Furthermore, people who sat the most for work purposes were notably more wealthy than those who sat the most during leisure time. They made over $50,000 per year on average, whereas those who spent more time sitting while watching TV made less.
"Therefore, even if you don’t feel you can forego your favorite television show, maybe consider going for a brisk 30-45 minute walk afterwards!"

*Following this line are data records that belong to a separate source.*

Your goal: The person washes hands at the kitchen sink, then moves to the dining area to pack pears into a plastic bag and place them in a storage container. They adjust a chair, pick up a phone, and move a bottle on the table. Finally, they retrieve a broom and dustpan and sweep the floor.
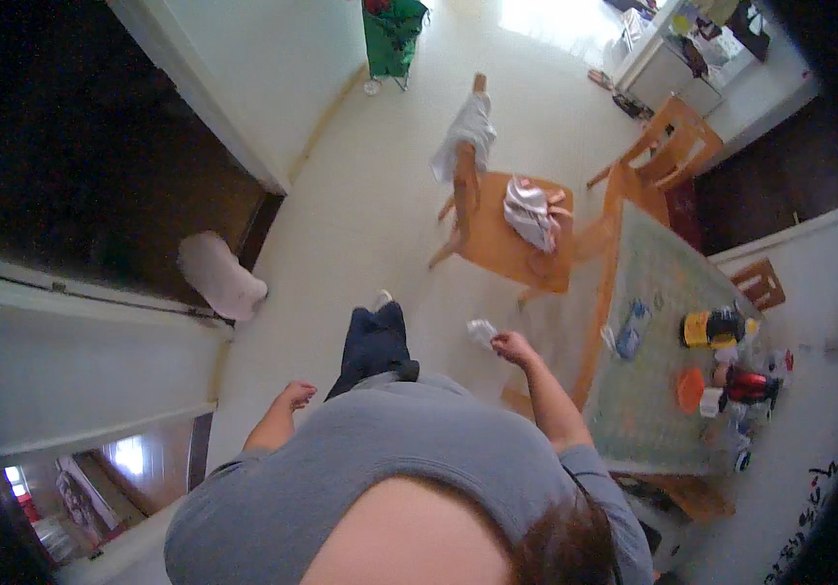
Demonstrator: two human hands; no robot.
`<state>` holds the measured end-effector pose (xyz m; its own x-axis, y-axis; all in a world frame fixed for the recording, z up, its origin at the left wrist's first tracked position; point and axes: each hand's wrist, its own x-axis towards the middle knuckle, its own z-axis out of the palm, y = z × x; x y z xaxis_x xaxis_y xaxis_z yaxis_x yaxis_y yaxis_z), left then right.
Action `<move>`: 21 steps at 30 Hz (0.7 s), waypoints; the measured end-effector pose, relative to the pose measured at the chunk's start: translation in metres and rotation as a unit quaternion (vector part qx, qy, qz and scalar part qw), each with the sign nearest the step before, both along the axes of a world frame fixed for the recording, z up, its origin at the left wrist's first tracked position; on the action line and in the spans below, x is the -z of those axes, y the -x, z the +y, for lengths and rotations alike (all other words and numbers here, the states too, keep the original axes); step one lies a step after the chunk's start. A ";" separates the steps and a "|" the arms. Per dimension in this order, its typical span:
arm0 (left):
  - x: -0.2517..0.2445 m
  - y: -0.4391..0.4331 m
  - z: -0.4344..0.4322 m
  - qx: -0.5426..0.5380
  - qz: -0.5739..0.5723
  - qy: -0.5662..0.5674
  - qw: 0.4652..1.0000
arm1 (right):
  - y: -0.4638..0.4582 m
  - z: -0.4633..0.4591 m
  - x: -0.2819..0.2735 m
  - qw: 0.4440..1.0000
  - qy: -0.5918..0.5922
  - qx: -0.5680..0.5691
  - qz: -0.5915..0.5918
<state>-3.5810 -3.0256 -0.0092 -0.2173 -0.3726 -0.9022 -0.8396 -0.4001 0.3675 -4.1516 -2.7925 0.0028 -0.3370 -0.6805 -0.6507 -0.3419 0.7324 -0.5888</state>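
My right hand (512,349) is closed on a small white crumpled item (482,333), perhaps a tissue or cloth, held out over the pale floor beside the dining table (638,424). My left hand (299,394) hangs at my left side with its fingers loosely curled; nothing shows in it. Ahead and to the right stands a wooden chair (495,234). A white and pink cloth item (532,212) lies on its seat, and a light grey cloth (466,135) hangs over its back.
The table bears a bottle with a yellow label (711,329), an orange item (690,389) and a blue packet (632,336). Another wooden chair (671,146) stands at its far end. At left are a dark doorway (133,168) and a whitish rounded object (221,278). A green bag-like item (393,36) stands far ahead.
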 end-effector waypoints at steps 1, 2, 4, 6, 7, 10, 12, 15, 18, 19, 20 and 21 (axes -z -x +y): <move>0.007 0.003 -0.036 0.004 -0.011 0.009 1.000 | -0.003 -0.020 -0.012 1.000 0.014 -0.005 -0.015; 0.016 0.012 -0.074 0.014 -0.020 0.016 1.000 | -0.001 -0.037 -0.026 1.000 0.014 -0.016 -0.008; 0.018 0.030 -0.154 -0.020 -0.015 0.035 0.999 | 0.005 -0.068 -0.046 0.999 -0.009 -0.035 0.003; 0.001 0.087 -0.239 -0.004 0.015 0.146 0.989 | 0.021 -0.094 -0.062 0.998 -0.053 -0.036 0.026; -0.010 0.133 -0.274 0.002 0.037 0.179 0.983 | 0.040 -0.098 -0.068 0.999 -0.034 -0.013 0.040; -0.020 0.172 -0.381 0.011 0.076 0.275 0.958 | 0.047 -0.152 -0.080 0.995 0.054 0.036 0.069; -0.028 0.223 -0.440 0.023 0.094 0.301 0.949 | 0.059 -0.197 -0.102 0.980 0.115 0.084 0.138; -0.028 0.313 -0.478 -0.029 0.138 0.210 0.968 | 0.093 -0.258 -0.118 0.926 0.226 0.162 0.256; -0.017 0.362 -0.497 -0.060 0.257 0.065 0.962 | 0.122 -0.341 -0.162 0.870 0.318 0.199 0.318; -0.022 0.394 -0.490 -0.033 0.239 0.041 0.969 | 0.129 -0.356 -0.180 0.862 0.319 0.230 0.320; -0.026 0.417 -0.477 -0.013 0.217 0.020 0.976 | 0.133 -0.373 -0.203 0.848 0.353 0.233 0.318; -0.025 0.435 -0.481 0.013 0.226 -0.006 0.974 | 0.136 -0.390 -0.216 0.855 0.336 0.185 0.349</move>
<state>-4.0160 -3.5066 0.0158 -0.6034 -0.3509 -0.7161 -0.6027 -0.3875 0.6976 -4.2878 -3.1829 0.2191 -0.7575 -0.5841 0.2917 -0.5988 0.4435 -0.6669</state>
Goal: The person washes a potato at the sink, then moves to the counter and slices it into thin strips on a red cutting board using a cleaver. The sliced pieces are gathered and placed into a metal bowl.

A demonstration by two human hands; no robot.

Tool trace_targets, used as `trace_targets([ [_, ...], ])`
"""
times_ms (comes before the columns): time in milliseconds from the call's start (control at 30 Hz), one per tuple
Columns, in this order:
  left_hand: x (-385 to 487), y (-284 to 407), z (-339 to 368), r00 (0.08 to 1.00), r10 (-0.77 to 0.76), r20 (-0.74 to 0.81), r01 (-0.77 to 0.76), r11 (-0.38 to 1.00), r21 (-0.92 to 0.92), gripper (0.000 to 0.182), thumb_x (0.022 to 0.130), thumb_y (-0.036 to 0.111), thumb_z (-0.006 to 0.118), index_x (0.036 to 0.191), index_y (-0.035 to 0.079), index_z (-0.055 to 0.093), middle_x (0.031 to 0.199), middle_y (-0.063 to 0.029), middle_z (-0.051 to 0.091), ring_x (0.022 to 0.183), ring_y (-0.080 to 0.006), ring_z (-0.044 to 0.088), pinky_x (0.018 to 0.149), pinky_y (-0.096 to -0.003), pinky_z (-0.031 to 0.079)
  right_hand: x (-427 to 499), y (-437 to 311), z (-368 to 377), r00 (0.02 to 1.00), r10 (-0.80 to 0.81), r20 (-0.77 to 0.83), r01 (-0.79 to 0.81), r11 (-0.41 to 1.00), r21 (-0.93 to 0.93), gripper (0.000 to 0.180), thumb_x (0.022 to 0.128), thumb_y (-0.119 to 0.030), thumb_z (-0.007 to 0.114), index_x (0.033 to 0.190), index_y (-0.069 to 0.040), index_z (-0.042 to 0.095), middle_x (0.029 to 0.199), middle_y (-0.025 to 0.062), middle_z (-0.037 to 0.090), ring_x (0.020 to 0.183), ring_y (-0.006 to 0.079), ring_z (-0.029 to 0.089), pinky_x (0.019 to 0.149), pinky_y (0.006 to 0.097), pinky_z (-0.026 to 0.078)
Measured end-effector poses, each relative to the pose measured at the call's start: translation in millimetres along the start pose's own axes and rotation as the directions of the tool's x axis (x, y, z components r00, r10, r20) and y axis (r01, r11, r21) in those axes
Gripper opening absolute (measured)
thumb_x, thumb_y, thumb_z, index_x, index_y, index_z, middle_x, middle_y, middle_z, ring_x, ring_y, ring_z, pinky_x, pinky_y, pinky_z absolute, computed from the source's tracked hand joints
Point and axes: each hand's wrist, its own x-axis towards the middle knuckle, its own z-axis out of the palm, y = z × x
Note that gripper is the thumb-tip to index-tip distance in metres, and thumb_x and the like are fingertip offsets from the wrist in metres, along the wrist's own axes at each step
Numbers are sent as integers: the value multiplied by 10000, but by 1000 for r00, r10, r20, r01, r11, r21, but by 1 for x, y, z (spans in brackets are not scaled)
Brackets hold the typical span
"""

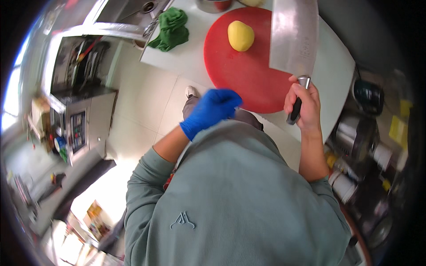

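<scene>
My right hand [304, 106], bare, grips the black handle of a Chinese cleaver [293, 36]. Its broad steel blade points away from me, over the right part of a round red cutting board [249, 83]. A peeled potato [241, 36], pale yellow, lies on the far half of the board, left of the blade and apart from it. In a blue glove, my left hand [214, 108] hovers before my body, just off the board's near left edge. Its fingers look curled and blurred, and the palm is hidden.
A crumpled green cloth [171, 30] lies on the white worktop [196, 60], left of the board. Behind the board is part of a metal pot [214, 5]. A sink [146, 8] lies at upper left. Dark appliances and containers [342, 186] crowd the right side.
</scene>
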Motion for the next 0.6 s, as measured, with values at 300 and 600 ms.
trace_targets([
  [300, 98, 38, -154, 909, 403, 104, -365, 653, 664, 635, 837, 181, 782, 1387, 29, 502, 1223, -126, 630, 881, -157, 659, 742, -279, 539, -49, 76, 60, 806, 129, -577, -307, 926, -221, 119, 877, -69, 613, 947, 20, 576, 624, 40, 556, 478, 106, 522, 434, 278, 425],
  [600, 186, 48, -99, 664, 680, 311, -655, 328, 681, 850, 769, 385, 827, 1390, -39, 432, 1308, -271, 514, 1156, -390, 573, 930, -430, 504, -32, 137, 42, 775, -372, -511, -323, 463, -826, 199, 936, -173, 583, 912, 24, 573, 620, 62, 577, 483, 133, 589, 459, 307, 461],
])
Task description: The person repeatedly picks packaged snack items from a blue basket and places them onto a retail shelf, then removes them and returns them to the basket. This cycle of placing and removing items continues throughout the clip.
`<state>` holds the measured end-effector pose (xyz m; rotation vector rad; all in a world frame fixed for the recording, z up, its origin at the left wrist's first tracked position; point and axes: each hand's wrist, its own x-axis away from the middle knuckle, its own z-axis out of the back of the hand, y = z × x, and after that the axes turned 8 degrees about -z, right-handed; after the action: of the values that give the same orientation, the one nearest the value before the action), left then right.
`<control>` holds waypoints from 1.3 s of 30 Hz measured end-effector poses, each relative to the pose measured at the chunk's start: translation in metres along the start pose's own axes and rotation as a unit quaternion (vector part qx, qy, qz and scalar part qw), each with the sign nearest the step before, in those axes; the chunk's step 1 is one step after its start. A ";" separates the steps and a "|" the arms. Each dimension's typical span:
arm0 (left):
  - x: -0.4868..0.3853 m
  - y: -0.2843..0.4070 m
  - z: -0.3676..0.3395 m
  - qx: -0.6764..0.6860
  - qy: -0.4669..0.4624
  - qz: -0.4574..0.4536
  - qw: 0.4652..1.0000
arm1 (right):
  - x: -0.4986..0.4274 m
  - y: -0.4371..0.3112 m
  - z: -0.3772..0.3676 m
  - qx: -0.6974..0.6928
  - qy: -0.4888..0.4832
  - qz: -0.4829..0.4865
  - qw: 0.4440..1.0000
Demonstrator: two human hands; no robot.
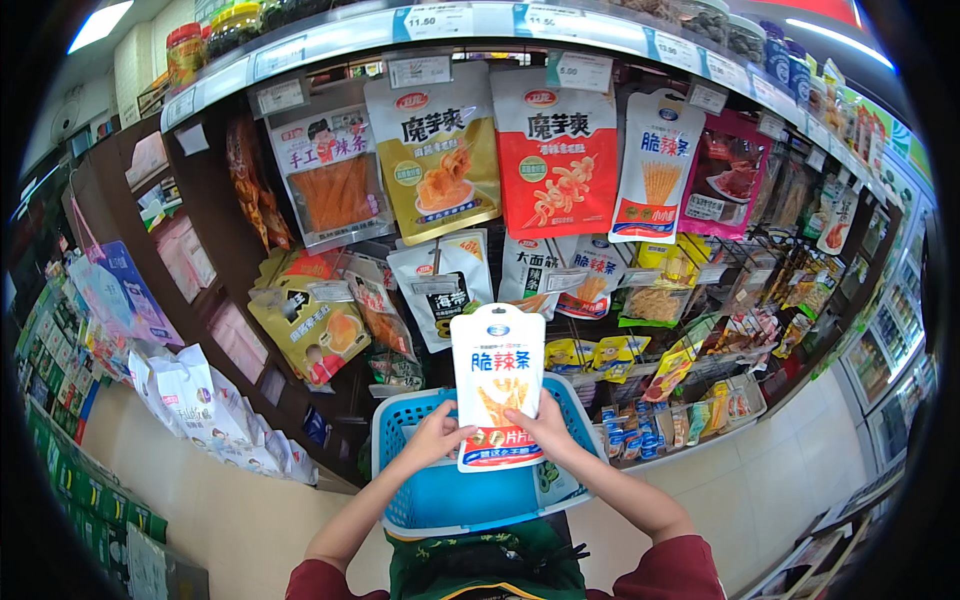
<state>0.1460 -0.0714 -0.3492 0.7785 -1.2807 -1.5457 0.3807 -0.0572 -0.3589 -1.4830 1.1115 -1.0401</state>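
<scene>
A white snack pouch [497, 375] with a red and blue lower band is held upright by both hands. My left hand [441, 435] grips its lower left edge, and my right hand [544, 427] grips the lower right side, thumb across the front. Behind and below the pouch is a blue plastic shopping basket [420, 529] with a white rim. A flat pack with green pictures [555, 480] lies at the basket's right side. Straight ahead hang a gold pouch [435, 150], a red and white pouch [553, 150] and a narrow white pouch [656, 165].
A shelf edge with price tags [480, 26] runs above the hanging pouches. More snack packs, among them a yellow-green bag [664, 281], hang lower down. White bags [210, 405] stand at left, beside green cartons [90, 487]. Glass-fronted coolers [892, 330] line the far right.
</scene>
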 end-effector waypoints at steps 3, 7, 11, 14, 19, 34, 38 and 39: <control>0.005 0.010 0.001 0.005 -0.004 -0.060 0.998 | 0.020 -0.014 0.019 0.014 0.056 0.047 0.997; 0.002 0.054 -0.006 -0.043 -0.007 -0.118 0.992 | 0.048 -0.019 0.064 0.069 0.124 0.168 0.976; -0.011 0.102 -0.021 -0.151 0.026 -0.249 0.956 | 0.060 -0.023 0.113 0.089 0.170 0.189 0.963; -0.026 0.150 -0.042 -0.253 0.086 -0.385 0.884 | 0.047 -0.014 0.144 0.090 0.197 0.211 0.953; -0.091 0.220 -0.079 -0.499 0.077 -0.594 0.627 | 0.014 0.014 0.192 0.067 0.233 0.214 0.946; -0.227 0.249 -0.106 -0.507 -0.045 -0.599 0.618 | -0.023 0.000 0.239 0.210 0.206 0.200 0.935; -0.223 0.274 -0.100 -0.409 -0.091 -0.439 0.795 | -0.032 0.001 0.233 0.202 0.198 0.221 0.933; -0.226 0.276 -0.100 -0.391 -0.092 -0.458 0.793 | -0.038 0.002 0.234 0.198 0.197 0.230 0.932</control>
<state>0.3880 0.1029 -0.1299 0.7092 -0.1886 -2.7161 0.5983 0.0265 -0.4009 -0.6594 1.3478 -1.1615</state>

Taken together, these findings certainly do point to notable differences in work-based sitting and leisure based sitting, but they are also indicative of a wider collection of lifestyle factors that influence health. Some people, by nature of their jobs, spend more time on their feet at work and less time on their feet at home:
“I do feel that societal factors may play an important role here,” Garcia explains. “It’s possible that socio-economic status may be a factor in that higher income and education tend to be linked with more ‘white-collar’ jobs that typically are in an office setting, while ‘blue-collar’ jobs typically tend to be more active.”
The more we learn about sitting, the more complicated its impact on our health becomes. One thing that’s becoming clear is that the time we spend sitting is a signifier of many other health factors beyond spending time on our bottoms. Fortunately, for those who spend more time sitting than is healthy, Garcia’s work points to a silver lining: Roughly 30 minutes of moderate to vigorous exercise can head off sitting-related health risks.
On that front, she offers some basic advice: “Therefore, even if you don’t feel you can forego your favorite television show, maybe consider going for a brisk 30-45 minute walk afterwards!”
Methods and results: Participants included 3,592 individuals enrolled in the Jackson Heart Study, a community-based study of African Americans residing in Jackson, MS. Television viewing (4 h/d) and occupational sitting (never/seldom, sometimes, often/always) were self- reported. Over a median follow-up of 8.4 years, there were 129 CVD events and 205 deaths. The highest category of television viewing (> 4 h/d) was associated with a greater risk for a composite CVD events/all-cause mortality endpoint compared to the lowest category (< 2 h/d; hazard ratio: 1.49 [95% CI: 1.13-1.97]). In contrast, the highest category of occupational sitting (often/always) was not associated with risk for a composite CVD events/all-cause mortality endpoint compared to the lowest category (never/seldom; hazard ratio: 0.90 [95% CI: 0.69- 1.18]). Moderate-vigorous physical activity (MVPA) moderated the association of television viewing with CVD events/all-cause mortality such that television viewing was not associated with greater risk among those with high MVPA levels.
Conclusions: Television viewing was associated with greater risk of CVD events and all-cause mortality, while occupational sitting had no association with these outcomes. These findings suggest that minimizing television viewing may be more effective for reducing CVD and mortality risk in African Americans compared to reducing occupational sedentary behavior.